REQUIREMENT ->
What is wanted is every line below from the one with "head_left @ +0" up to and including the one with "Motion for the", retyped exactly, pictures excluded, nothing else.

[COLLECTED MATERIAL — start]

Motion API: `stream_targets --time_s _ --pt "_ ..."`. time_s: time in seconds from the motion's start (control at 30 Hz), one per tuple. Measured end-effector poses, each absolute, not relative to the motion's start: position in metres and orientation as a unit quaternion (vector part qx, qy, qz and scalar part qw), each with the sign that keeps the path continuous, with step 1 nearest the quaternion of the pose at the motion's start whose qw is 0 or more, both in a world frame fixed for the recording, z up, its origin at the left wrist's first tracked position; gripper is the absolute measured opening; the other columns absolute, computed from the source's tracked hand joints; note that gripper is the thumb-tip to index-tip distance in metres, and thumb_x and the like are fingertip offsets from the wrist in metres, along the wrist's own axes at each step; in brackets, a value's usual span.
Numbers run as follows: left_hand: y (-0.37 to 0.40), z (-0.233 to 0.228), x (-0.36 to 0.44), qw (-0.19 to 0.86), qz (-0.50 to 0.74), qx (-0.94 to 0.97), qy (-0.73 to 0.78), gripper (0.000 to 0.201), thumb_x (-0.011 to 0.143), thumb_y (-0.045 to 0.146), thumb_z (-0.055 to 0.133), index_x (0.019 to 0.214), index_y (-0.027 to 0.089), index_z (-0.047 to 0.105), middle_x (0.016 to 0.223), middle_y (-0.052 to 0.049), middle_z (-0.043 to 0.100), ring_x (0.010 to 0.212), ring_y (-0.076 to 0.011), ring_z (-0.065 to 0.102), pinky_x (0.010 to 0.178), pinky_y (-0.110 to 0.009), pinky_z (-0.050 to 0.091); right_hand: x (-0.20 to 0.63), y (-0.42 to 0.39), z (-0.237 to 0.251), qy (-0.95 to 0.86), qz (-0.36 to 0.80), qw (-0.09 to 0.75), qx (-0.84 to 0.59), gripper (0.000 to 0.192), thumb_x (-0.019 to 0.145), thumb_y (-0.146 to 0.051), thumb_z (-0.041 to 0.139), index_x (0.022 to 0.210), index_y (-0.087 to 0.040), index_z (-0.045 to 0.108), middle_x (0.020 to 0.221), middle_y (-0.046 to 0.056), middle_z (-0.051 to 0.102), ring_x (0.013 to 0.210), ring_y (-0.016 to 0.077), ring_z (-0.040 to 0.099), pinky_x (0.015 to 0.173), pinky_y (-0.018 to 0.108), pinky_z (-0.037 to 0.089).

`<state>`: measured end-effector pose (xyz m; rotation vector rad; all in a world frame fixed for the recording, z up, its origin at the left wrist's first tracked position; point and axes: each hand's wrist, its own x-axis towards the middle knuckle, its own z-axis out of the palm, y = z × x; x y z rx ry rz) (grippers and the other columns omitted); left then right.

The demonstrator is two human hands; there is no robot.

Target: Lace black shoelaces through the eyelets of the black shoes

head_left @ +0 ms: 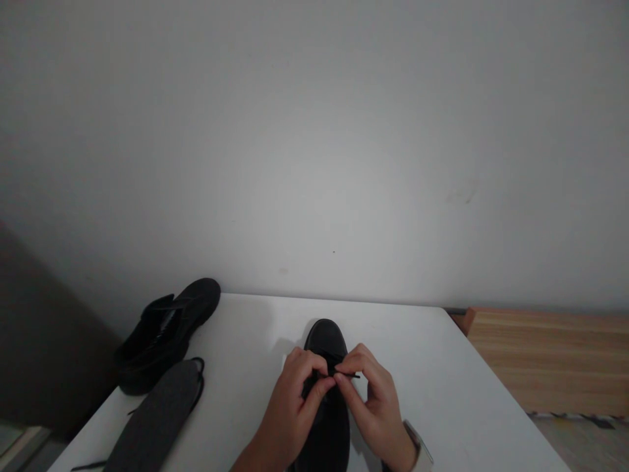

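A black shoe lies on the white table with its toe pointing away from me. Over its front opening, my right hand pinches a thin black shoelace between thumb and forefinger, the tip sticking out to the right. My left hand is closed too, its thumb and forefinger pinched on the lace right beside the right fingertips. Both hands hide much of the lacing and the middle of the shoe.
Another black shoe stands at the table's left edge. Near it lie a dark grey insole and a black lace. The white table meets a pale wall; a wooden surface is at the right.
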<state>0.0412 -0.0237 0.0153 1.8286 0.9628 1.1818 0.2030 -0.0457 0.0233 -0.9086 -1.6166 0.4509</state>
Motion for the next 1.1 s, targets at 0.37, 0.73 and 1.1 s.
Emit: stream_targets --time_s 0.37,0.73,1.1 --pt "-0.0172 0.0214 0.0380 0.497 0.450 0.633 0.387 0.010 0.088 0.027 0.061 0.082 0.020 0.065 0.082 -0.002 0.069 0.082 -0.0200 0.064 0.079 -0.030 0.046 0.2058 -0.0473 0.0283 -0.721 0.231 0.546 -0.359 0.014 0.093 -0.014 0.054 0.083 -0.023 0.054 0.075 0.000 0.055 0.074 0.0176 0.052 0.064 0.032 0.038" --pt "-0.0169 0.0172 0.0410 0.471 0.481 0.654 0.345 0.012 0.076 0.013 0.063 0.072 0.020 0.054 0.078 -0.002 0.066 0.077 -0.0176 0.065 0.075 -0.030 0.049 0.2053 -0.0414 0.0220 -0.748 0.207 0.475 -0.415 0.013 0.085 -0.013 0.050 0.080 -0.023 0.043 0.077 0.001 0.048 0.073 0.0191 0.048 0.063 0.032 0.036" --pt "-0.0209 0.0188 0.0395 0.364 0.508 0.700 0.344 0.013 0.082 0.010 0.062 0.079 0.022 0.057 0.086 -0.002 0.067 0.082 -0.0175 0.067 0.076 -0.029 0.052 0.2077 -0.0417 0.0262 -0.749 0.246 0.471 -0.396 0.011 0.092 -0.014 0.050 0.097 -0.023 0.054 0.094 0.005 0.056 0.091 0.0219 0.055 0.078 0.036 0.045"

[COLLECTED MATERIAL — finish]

YOUR RESPONSE ->
head_left @ +0 ms: 

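A black shoe lies on the white table with its toe pointing away from me. Over its front opening, my right hand pinches a thin black shoelace between thumb and forefinger, the tip sticking out to the right. My left hand is closed too, its thumb and forefinger pinched on the lace right beside the right fingertips. Both hands hide much of the lacing and the middle of the shoe.
Another black shoe stands at the table's left edge. Near it lie a dark grey insole and a black lace. The white table meets a pale wall; a wooden surface is at the right.
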<state>0.0412 -0.0237 0.0153 1.8286 0.9628 1.1818 0.2030 -0.0457 0.0233 -0.9086 -1.6166 0.4509</state>
Motion for the next 1.1 s, targets at 0.37, 0.73 and 1.1 s.

No more output is needed here.